We don’t need “Both Sides” when one side is wildly inaccurate
When contrarians pressure institutions – including universities and media outlets — they often insist that events should be “balanced” with people who reject mainstream climate science. Often, these demands are couched in the values of “free speech” and “open debate.”
Here’s the thing: contrarians have many venues in which they can freely exercise their right to advance debunked arguments about climate science. They have their own blogs, their own conferences, and their own relationships with sympathetic members of Congress.
They have friendly media outlets, too. John Coleman, for instance, did an interview with Fox News based on an open letter he wrote criticizing the organizers. He used the opportunity to share his political opinions, cite misinformation about the so-called “Oregon Petition,” repeat an ugly myth about Al Gore’s old teacher ‘renouncing’ climate change, and claimed that Arctic sea ice isn’t shrinking. Coleman also faced much more thoughtful and critical questions on CNN’s Reliable Sources, which led him to reveal his conspiratorial belief that climate scientists manipulate their results to secure research grants.
Honestly, it’s hard to complain about not having your views heard when you’re invited to do an interview on a national cable news channel, let alone two. It makes me wonder if this entire effort wasn’t just an excuse for contrarians to cry foul and get media coverage. The rude and hyperbolic nature of the emails Dr. Mann received and Coleman’s interview with Fox News Channel certainly makes it sound that way.
Similarly, “open debate” in science means that anyone can prove something wrong at any time in the peer-reviewed literature. It takes just one paper, one discovery to overturn a scientific finding. Contrarians haven’t done that to mainstream climate science.
But often, contrarians try to confuse having an open debate about policy with having a misleading debate about established science.
Disagreements about policy are good – they’re the lifeblood of democracy – but spreading misinformation about science pollutes our public discourse.
It’s also mathematically misleading for them to demand equal time with mainstream scientists. As HBO’s John Oliver hilariously illustrated, a representative climate science debate might be 97-to-3, not 2-to-2.
How could institutions host an effective debate?
The might consider doing a panel discussion with mainstream scientists followed by a policy debate with different speakers. Ideally, of course, the people debating policy would accept mainstream science. Thankfully, there are groups from across the political spectrum that do.
The rest of the world is moving on
There will probably always be people who want to dispute climate science.
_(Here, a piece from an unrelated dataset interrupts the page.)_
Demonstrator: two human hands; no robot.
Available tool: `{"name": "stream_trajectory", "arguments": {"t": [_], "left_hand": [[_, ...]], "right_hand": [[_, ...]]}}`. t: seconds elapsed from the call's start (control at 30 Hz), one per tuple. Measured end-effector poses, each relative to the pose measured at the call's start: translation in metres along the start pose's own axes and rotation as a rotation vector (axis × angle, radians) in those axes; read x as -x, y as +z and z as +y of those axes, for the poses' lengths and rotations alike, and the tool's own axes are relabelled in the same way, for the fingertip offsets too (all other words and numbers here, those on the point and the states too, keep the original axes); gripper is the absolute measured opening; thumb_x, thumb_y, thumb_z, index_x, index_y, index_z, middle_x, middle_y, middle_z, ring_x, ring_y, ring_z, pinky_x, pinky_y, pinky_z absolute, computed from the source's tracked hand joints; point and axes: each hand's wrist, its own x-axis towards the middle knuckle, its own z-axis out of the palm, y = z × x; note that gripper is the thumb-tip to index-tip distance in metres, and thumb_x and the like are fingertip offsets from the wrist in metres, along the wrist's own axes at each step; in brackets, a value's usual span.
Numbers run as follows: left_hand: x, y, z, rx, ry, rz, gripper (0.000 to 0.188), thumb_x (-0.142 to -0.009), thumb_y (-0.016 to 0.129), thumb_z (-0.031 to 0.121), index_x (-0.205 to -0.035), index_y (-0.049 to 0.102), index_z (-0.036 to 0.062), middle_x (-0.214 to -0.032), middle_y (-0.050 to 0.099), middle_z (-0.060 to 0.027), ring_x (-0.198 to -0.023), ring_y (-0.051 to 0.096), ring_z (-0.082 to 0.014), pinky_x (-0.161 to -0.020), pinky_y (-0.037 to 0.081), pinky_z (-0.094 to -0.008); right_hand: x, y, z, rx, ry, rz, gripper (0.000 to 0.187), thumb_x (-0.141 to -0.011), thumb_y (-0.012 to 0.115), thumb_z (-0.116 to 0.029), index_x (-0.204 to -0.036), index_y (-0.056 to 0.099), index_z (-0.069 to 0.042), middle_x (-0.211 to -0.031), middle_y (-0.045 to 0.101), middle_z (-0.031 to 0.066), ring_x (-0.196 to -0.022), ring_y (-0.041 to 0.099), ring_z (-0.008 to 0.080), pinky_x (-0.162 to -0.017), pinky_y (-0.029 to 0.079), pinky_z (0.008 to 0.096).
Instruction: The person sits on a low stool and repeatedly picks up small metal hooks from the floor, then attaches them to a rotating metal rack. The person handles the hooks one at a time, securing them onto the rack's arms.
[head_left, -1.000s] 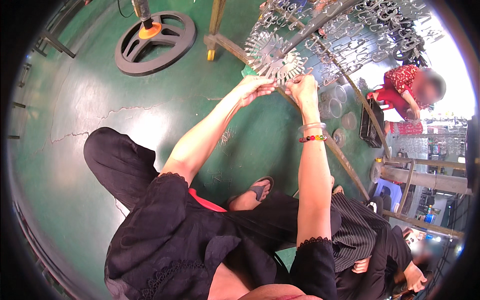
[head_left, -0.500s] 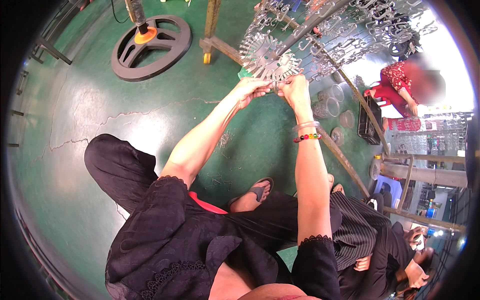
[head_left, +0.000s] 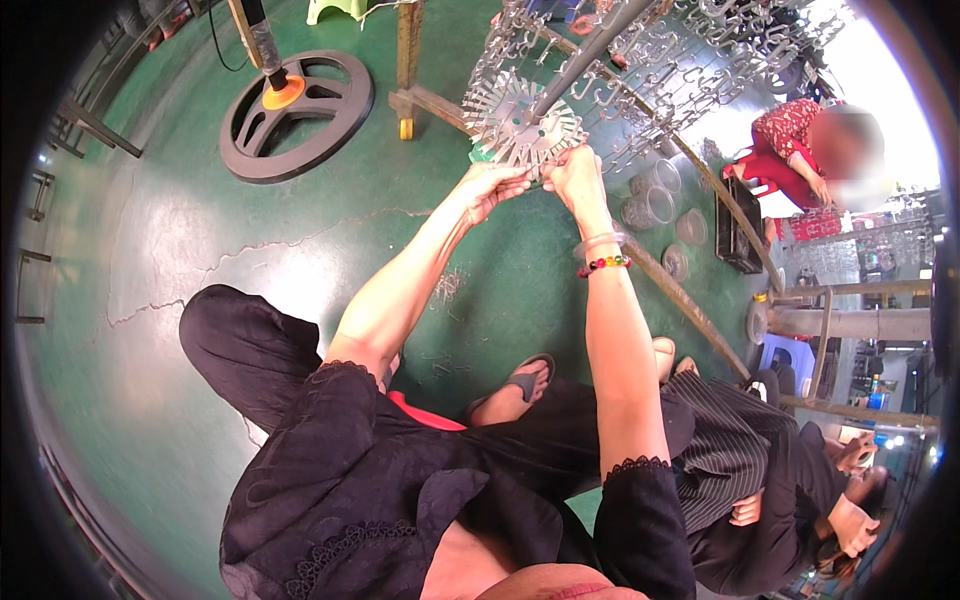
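Observation:
A round silvery metal disc [head_left: 522,118] with slots and small parts radiating from its rim sits at the end of a grey bar [head_left: 585,65]. Both hands are at its near rim. My left hand [head_left: 493,188] is closed in a pinch at the lower edge, thumb and fingers pressed together. Close beside it on the right, my right hand [head_left: 574,178] pinches at the same rim, below a beaded bracelet [head_left: 605,264]. Whatever lies between the fingertips of each hand is too small to make out. Something green [head_left: 480,156] shows beside the left hand.
Rows of metal hooks [head_left: 640,105] hang from a rack with slanting bars [head_left: 690,300]. Clear plastic tubs [head_left: 650,205] and a black crate [head_left: 737,225] stand right of it. A dark wheel-shaped base [head_left: 297,115] is at far left. Co-workers [head_left: 785,150] sit at the right.
The whole view has shifted slightly, so the disc and both hands appear a little further left. Both hands stay pinched at the disc's near rim.

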Motion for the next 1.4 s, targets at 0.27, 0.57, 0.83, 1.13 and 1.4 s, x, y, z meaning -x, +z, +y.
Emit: {"name": "stream_trajectory", "arguments": {"t": [0.27,0.57,0.83,1.13,1.4], "left_hand": [[0.004,0.002,0.000,0.012,0.003,-0.009,0.022,-0.086,0.063,0.011,-0.100,0.063,-0.0048,-0.093,0.068,-0.0119,-0.085,0.066,-0.0185,-0.081,0.053,-0.0274],[0.002,-0.008,-0.011,0.012,-0.004,0.004,0.027,-0.083,0.066,0.012,-0.105,0.062,-0.0026,-0.103,0.066,-0.0111,-0.093,0.063,-0.0195,-0.084,0.052,-0.0326],[0.018,-0.015,-0.008,-0.108,-0.056,-0.090,0.019,-0.083,0.060,0.007,-0.100,0.062,-0.0011,-0.095,0.065,-0.0120,-0.085,0.064,-0.0212,-0.074,0.054,-0.0329],[0.078,-0.114,-0.117,-1.593,-0.158,-0.238,0.019,-0.076,0.071,0.026,-0.090,0.071,0.0131,-0.087,0.071,-0.0052,-0.081,0.067,-0.0175,-0.078,0.051,-0.0315],[0.142,-0.107,-0.218,-1.915,0.106,-0.475,0.020,-0.076,0.056,0.022,-0.080,0.061,0.0026,-0.082,0.058,-0.0181,-0.086,0.056,-0.0325,-0.075,0.047,-0.0427]], "right_hand": [[0.005,-0.004,-0.009,-0.063,0.072,-0.037,0.013,-0.072,0.066,-0.006,-0.073,0.065,0.007,-0.064,0.066,0.0147,-0.057,0.067,0.0182,-0.057,0.053,0.0301],[0.015,0.014,0.013,0.118,-0.152,0.165,0.015,-0.069,0.065,-0.016,-0.069,0.069,-0.002,-0.059,0.066,0.0111,-0.061,0.067,0.0212,-0.064,0.054,0.0333],[0.051,-0.009,-0.014,-0.293,-0.030,0.154,0.012,-0.074,0.064,-0.005,-0.080,0.065,0.006,-0.063,0.063,0.0159,-0.056,0.064,0.0190,-0.053,0.051,0.0307],[0.164,-0.049,0.064,0.165,-0.319,-0.821,0.037,-0.073,0.071,-0.012,-0.107,0.064,0.001,-0.100,0.065,0.0195,-0.092,0.064,0.0329,-0.081,0.051,0.0377],[0.216,-0.090,0.103,0.116,-0.076,-0.667,0.033,-0.074,0.068,-0.016,-0.103,0.066,-0.002,-0.100,0.063,0.0215,-0.095,0.060,0.0356,-0.083,0.048,0.0410]]}}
But as the effects of climate change have become more evident, media outlets, policymakers and institutions are moving on.
For the past several months, CNN has hosted no misleading debates about climate science, for instance. And they’ve done more to highlight debates and discussions about policy. The same is happening with political debates, especially in coastal states.
Climate contrarians might see this as suppression. It isn’t. It’s just people recognizing that their scientific arguments are inaccurate.
Still, scientists and institutions should read up on how to deal with harassment and misleading scrutiny of their work.
More importantly, they shouldn’t get too distracted by climate contrarians’ antics and arguments. They should concentrate their communications efforts instead on the broader public, the media outlets that we go to for information and the political leaders who are responsible for dealing with the risks the scientists have identified.
The real debate is about if and how to respond to climate change – not the science.